Find the word "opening" in the material below and gather every line that contains it.

+-------+

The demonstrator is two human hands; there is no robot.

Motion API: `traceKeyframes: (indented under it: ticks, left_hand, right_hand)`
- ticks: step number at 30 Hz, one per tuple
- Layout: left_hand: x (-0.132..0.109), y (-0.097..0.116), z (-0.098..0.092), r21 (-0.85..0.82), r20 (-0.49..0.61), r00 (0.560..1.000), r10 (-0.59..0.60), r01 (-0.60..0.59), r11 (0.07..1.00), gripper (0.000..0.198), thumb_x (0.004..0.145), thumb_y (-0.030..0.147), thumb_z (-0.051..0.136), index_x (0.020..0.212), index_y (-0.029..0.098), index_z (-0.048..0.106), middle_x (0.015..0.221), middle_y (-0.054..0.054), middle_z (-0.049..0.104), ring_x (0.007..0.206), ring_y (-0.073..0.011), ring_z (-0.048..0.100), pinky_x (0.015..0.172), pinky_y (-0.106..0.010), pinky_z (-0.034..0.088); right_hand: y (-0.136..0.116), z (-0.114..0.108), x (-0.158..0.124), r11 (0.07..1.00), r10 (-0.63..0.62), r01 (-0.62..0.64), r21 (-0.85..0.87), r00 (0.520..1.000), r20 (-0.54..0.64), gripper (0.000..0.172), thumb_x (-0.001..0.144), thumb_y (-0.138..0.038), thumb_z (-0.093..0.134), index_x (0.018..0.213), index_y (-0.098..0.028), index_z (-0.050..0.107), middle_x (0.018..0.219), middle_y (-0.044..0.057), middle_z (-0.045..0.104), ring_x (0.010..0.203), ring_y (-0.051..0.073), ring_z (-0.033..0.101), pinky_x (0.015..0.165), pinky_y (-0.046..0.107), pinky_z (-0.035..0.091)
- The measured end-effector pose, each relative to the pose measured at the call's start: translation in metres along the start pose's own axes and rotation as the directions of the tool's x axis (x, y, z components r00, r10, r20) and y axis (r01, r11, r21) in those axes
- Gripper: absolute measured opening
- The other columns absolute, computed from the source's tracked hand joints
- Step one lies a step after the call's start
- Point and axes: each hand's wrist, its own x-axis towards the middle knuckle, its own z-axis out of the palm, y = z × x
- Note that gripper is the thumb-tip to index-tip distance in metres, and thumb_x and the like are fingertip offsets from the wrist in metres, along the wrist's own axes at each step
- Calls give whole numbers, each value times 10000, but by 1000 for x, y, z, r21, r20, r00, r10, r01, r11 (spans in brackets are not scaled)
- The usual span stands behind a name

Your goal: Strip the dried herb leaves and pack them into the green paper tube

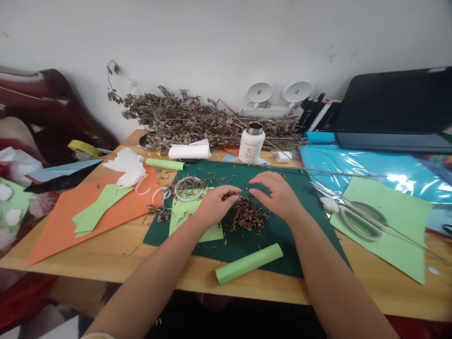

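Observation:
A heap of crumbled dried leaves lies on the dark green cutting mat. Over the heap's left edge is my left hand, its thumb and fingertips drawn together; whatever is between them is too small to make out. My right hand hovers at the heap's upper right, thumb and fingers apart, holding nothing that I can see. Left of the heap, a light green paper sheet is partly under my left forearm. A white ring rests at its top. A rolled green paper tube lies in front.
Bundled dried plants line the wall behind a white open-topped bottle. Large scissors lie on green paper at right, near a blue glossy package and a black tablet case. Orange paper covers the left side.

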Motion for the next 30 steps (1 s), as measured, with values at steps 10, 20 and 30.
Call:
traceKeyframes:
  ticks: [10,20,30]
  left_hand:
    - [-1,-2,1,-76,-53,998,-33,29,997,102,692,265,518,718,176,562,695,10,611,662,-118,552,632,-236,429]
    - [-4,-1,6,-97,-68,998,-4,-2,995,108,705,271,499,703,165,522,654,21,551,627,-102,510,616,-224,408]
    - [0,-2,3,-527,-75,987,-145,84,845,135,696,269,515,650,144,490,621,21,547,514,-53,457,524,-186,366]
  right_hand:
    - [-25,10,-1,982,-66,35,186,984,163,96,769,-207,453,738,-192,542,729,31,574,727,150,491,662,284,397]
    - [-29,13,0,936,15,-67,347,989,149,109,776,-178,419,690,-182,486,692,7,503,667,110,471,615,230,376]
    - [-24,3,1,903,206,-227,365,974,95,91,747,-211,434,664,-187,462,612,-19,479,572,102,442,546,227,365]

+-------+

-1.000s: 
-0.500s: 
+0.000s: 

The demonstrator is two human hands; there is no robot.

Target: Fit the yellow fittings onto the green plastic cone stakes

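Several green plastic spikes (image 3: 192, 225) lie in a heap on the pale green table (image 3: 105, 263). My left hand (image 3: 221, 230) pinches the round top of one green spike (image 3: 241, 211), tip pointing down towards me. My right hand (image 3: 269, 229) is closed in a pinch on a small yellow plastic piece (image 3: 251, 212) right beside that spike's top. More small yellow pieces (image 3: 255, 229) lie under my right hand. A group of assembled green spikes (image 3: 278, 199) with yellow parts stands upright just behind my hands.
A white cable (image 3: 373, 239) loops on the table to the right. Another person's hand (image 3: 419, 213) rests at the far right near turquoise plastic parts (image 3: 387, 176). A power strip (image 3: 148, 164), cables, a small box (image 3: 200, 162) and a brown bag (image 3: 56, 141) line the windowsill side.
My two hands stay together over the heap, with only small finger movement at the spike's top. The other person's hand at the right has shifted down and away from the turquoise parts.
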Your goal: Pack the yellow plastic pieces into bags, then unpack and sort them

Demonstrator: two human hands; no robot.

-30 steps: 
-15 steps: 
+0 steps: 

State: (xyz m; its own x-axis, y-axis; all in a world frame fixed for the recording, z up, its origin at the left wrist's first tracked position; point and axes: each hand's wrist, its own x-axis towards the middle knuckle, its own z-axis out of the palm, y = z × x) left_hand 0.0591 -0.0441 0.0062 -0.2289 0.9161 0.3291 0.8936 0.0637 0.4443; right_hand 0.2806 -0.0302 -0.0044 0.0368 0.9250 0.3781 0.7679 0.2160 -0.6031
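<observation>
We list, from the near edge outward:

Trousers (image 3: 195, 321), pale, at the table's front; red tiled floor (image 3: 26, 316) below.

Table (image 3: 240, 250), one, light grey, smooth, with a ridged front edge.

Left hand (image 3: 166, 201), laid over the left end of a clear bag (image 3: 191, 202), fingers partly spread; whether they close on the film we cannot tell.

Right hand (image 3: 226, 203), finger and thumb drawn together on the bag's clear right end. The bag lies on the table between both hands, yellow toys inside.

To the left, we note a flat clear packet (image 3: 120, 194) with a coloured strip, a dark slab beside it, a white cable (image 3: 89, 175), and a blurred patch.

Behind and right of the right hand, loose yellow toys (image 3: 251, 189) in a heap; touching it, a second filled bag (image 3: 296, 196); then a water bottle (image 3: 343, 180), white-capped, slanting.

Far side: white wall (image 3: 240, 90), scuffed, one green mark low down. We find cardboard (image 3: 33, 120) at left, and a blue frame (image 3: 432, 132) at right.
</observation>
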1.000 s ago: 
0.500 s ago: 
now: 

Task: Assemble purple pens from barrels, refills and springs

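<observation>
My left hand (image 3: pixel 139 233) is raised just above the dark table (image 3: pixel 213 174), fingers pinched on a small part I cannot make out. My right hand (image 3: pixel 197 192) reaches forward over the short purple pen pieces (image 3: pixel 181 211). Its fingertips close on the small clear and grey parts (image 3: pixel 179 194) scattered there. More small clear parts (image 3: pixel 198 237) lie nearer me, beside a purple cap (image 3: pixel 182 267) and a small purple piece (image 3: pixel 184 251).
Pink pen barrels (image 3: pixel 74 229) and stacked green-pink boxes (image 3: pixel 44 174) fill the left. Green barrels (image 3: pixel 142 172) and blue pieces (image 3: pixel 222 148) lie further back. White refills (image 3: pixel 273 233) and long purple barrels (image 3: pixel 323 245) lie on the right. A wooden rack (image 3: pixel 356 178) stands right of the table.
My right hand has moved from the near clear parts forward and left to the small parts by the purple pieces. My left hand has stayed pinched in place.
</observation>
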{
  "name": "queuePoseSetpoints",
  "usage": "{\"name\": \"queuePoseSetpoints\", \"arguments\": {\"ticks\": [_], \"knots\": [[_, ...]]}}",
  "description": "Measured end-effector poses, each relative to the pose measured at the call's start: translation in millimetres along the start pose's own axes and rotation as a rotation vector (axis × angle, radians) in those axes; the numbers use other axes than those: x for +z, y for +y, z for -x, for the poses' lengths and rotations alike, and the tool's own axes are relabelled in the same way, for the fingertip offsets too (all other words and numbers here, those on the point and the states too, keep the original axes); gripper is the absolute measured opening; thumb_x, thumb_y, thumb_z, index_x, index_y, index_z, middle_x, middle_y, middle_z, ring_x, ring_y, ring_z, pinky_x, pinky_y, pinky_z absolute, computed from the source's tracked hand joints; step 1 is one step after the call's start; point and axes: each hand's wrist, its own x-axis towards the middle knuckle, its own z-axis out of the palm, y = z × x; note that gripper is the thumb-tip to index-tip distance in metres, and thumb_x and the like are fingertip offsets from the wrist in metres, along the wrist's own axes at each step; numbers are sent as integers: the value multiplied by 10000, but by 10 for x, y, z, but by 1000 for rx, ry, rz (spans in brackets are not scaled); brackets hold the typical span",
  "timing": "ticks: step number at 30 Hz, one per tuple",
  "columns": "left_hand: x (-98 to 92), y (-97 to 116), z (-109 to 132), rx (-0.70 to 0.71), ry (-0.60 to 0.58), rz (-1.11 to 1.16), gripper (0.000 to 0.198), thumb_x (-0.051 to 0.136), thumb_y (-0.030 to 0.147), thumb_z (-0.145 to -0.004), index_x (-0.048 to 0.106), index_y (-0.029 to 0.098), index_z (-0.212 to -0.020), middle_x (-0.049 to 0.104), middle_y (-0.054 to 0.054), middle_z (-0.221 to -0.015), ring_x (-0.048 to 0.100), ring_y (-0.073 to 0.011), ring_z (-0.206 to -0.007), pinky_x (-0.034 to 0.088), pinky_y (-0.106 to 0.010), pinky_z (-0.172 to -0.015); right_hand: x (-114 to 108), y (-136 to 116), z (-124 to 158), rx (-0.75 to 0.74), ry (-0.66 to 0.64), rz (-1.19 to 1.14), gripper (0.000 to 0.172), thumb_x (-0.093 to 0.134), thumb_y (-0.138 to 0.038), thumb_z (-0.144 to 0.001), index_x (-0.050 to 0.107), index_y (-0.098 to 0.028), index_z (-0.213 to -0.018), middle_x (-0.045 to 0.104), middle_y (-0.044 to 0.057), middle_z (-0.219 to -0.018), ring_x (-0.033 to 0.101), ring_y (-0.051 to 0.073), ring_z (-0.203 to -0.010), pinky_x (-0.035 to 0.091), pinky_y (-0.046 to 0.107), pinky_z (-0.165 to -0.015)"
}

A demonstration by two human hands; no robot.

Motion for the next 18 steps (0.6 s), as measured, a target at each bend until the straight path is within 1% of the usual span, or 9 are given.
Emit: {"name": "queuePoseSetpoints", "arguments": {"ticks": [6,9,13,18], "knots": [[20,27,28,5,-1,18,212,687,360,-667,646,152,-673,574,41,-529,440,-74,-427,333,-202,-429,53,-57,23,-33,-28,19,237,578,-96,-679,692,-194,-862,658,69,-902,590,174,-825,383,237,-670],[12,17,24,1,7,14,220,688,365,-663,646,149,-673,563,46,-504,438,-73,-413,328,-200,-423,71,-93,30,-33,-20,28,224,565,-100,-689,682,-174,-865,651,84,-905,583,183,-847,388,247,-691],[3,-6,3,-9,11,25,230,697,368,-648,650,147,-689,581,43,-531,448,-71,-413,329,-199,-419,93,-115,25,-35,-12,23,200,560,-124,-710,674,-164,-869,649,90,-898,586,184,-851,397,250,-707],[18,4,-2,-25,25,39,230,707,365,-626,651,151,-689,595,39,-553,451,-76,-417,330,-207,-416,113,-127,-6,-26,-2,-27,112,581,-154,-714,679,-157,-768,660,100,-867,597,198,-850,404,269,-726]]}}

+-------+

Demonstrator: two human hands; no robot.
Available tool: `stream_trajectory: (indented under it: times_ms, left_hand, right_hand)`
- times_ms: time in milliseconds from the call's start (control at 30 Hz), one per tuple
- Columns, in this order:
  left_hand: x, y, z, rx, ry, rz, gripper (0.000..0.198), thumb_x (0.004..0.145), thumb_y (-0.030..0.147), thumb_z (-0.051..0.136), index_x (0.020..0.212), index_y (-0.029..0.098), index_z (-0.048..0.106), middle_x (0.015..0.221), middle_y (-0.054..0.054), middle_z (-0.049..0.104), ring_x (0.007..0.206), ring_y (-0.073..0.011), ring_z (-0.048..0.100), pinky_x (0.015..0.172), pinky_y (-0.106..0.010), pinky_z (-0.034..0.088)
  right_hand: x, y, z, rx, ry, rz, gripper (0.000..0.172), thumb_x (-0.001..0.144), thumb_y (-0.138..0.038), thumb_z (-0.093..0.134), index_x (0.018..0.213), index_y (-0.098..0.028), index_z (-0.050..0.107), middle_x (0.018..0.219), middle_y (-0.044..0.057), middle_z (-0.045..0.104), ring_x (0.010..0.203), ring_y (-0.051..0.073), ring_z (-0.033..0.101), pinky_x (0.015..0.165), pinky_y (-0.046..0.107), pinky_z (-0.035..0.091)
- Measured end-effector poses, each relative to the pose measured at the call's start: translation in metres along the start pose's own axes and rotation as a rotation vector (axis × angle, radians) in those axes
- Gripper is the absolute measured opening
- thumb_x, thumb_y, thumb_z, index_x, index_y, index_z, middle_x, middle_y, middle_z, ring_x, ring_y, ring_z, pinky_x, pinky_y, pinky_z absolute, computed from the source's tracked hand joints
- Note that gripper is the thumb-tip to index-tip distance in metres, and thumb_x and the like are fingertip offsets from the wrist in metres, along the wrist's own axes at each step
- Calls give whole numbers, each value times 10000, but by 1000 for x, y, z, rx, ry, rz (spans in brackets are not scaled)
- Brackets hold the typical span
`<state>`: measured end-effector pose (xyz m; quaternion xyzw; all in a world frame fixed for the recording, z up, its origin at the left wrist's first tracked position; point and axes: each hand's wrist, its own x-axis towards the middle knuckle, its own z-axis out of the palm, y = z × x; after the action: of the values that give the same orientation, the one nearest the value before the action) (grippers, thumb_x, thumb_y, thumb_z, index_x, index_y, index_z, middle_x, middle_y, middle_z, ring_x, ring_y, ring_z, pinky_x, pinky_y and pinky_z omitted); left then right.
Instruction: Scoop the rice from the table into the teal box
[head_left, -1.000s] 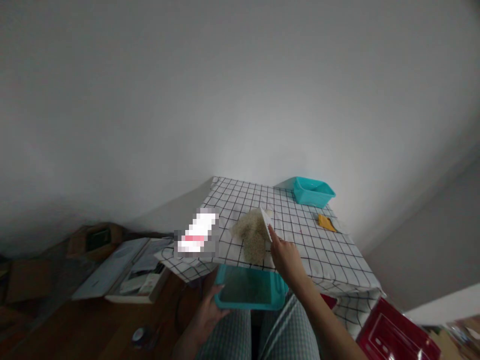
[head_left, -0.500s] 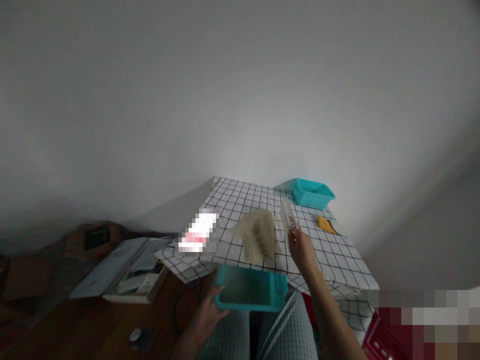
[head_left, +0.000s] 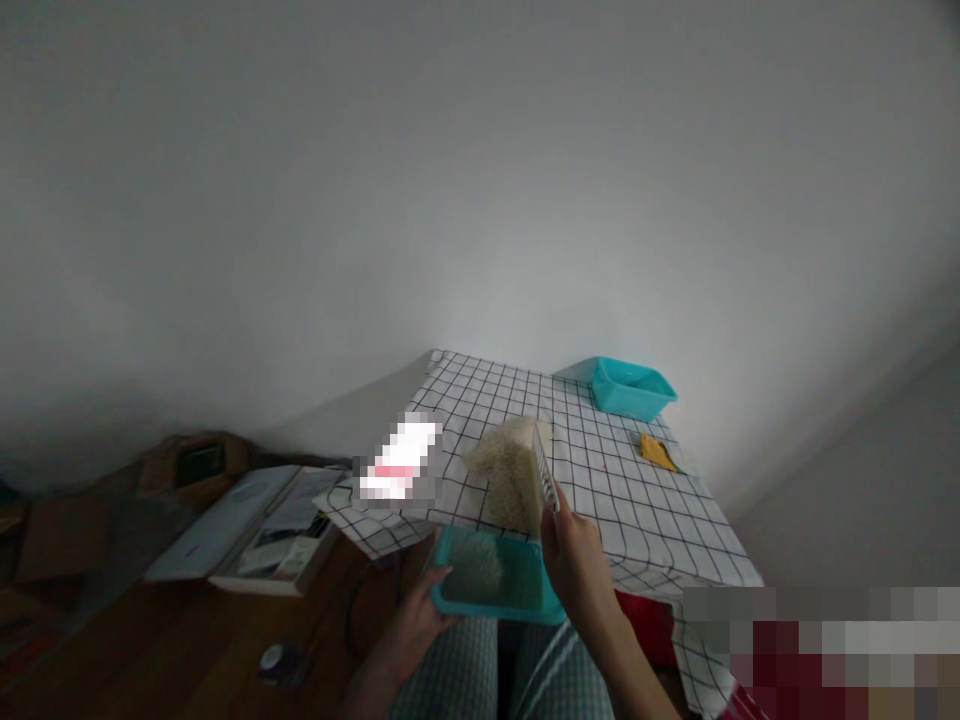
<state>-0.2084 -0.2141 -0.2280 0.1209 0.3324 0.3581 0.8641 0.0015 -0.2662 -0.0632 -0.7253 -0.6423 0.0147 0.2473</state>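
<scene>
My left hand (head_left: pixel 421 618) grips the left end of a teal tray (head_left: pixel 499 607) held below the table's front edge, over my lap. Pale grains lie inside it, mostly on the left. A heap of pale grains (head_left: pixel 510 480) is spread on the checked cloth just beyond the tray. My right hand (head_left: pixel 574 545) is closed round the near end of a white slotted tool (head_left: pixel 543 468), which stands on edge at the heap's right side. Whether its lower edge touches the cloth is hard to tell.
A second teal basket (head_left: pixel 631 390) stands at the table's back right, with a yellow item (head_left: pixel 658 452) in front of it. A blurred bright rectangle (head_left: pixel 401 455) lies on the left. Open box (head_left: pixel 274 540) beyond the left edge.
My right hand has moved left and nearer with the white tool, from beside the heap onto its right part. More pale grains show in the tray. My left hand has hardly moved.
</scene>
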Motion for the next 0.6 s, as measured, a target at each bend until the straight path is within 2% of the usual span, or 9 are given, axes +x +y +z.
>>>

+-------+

> [Response]:
- Gripper: absolute measured opening
  "description": "Measured end-effector poses, each relative to the pose measured at the call's start: translation in millimetres along the start pose's own axes and rotation as a rotation vector (axis × angle, radians) in those axes; the numbers use other axes than those: x for +z, y for +y, z for -x, for the poses' lengths and rotations alike, and the tool's own axes are relabelled in the same way, for the fingertip offsets too (all other words and numbers here, those on the point and the states too, keep the original axes); gripper is the absolute measured opening; thumb_x, thumb_y, thumb_z, index_x, index_y, index_z, middle_x, middle_y, middle_z, ring_x, ring_y, ring_z, pinky_x, pinky_y, pinky_z absolute, computed from the source's tracked hand joints; step 1 is one step after the call's start; point and axes: each hand's wrist, its own x-axis towards the middle knuckle, its own z-axis out of the palm, y = z × x; note that gripper is the thumb-tip to index-tip distance in metres, and thumb_x and the like are fingertip offsets from the wrist in metres, along the wrist's own axes at each step; numbers are sent as integers: the value multiplied by 10000, but by 10 for x, y, z, but by 1000 for rx, ry, rz (spans in brackets are not scaled); brackets hold the typical span",
- Gripper is the absolute measured opening

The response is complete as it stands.